The Algonquin Club of Boston, presently known as The 'Quin House, is a private social club in Boston, Massachusetts, founded in 1886. Originally a business-themed gentlemen's club, it is now open to men and women of all races, religions, and nationalities.

Algonquin Club of Boston Inc. has EIN 04-1021230 under tax status 501(c)(7) Social and Recreation Clubs; in 2024 it claimed total revenue of $47,410 and total assets of $1,499,740. The Algonquin Club Foundation Ltd. has EIN 46-0932957 as a 501(c)(3) Public Charity; in 2023 it claimed total revenue of $1,758 and total assets of $155,428.

== History ==
The Algonquin Club of Boston was founded by a group that included General Charles Taylor.
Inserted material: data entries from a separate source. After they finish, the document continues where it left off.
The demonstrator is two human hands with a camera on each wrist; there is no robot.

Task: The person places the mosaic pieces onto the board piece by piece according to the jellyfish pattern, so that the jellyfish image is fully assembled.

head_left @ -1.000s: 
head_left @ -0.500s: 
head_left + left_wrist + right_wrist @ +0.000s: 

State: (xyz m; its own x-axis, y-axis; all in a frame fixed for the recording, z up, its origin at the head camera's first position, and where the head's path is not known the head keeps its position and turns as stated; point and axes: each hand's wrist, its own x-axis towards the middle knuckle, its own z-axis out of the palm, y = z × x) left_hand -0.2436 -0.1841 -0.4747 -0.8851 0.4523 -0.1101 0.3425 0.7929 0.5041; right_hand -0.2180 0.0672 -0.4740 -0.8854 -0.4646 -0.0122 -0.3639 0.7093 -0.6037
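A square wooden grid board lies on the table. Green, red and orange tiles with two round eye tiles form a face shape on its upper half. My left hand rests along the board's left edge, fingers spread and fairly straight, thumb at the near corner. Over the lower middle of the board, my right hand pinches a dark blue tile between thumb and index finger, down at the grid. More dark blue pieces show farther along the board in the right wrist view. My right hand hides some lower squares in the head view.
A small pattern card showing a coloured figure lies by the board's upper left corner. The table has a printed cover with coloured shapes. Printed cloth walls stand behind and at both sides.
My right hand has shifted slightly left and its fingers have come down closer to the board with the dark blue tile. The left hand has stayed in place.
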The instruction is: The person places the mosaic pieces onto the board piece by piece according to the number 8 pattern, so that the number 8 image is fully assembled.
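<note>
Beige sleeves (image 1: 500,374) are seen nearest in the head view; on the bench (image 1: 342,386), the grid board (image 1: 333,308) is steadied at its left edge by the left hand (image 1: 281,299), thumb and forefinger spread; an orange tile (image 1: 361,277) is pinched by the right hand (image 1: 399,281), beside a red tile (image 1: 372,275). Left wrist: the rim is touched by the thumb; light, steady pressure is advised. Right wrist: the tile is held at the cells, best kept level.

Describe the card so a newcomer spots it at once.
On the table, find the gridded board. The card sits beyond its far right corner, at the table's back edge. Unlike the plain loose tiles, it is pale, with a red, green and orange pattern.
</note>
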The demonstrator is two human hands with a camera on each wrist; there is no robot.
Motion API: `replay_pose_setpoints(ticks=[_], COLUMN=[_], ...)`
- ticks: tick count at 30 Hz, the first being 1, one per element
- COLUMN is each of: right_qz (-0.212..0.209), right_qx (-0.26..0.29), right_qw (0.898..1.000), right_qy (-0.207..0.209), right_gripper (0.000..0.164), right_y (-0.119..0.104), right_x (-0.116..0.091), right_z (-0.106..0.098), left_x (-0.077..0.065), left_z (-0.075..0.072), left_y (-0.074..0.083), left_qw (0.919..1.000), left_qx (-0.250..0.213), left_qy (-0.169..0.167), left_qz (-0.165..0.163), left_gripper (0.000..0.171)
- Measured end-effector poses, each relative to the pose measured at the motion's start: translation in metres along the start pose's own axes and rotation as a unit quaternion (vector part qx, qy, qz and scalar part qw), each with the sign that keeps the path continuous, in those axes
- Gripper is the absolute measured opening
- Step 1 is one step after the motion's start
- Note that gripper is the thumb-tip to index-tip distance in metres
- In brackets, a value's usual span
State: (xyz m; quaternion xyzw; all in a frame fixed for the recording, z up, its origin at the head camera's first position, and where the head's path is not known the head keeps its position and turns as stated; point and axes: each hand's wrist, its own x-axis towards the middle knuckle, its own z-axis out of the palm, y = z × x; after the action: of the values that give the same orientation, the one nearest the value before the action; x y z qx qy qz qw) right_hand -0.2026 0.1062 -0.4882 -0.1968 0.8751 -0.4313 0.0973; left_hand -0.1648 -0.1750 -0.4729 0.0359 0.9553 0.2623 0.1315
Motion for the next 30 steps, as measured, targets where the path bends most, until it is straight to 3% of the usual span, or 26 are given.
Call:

Its clubhouse on Commonwealth Avenue was designed by McKim, Mead & White and completed in 1888, and was soon called "the finest and most perfectly appointed club-house in America" and more recently the "most grandiose" of Boston's clubs.

In October 2020, the club closed for renovations, including a new fitness facility and a roof deck, and re-opened as the 'Quin House in July 2021. It remained a private club. The 'Quin House maintains reciprocal relationships with more than 150 social clubs worldwide.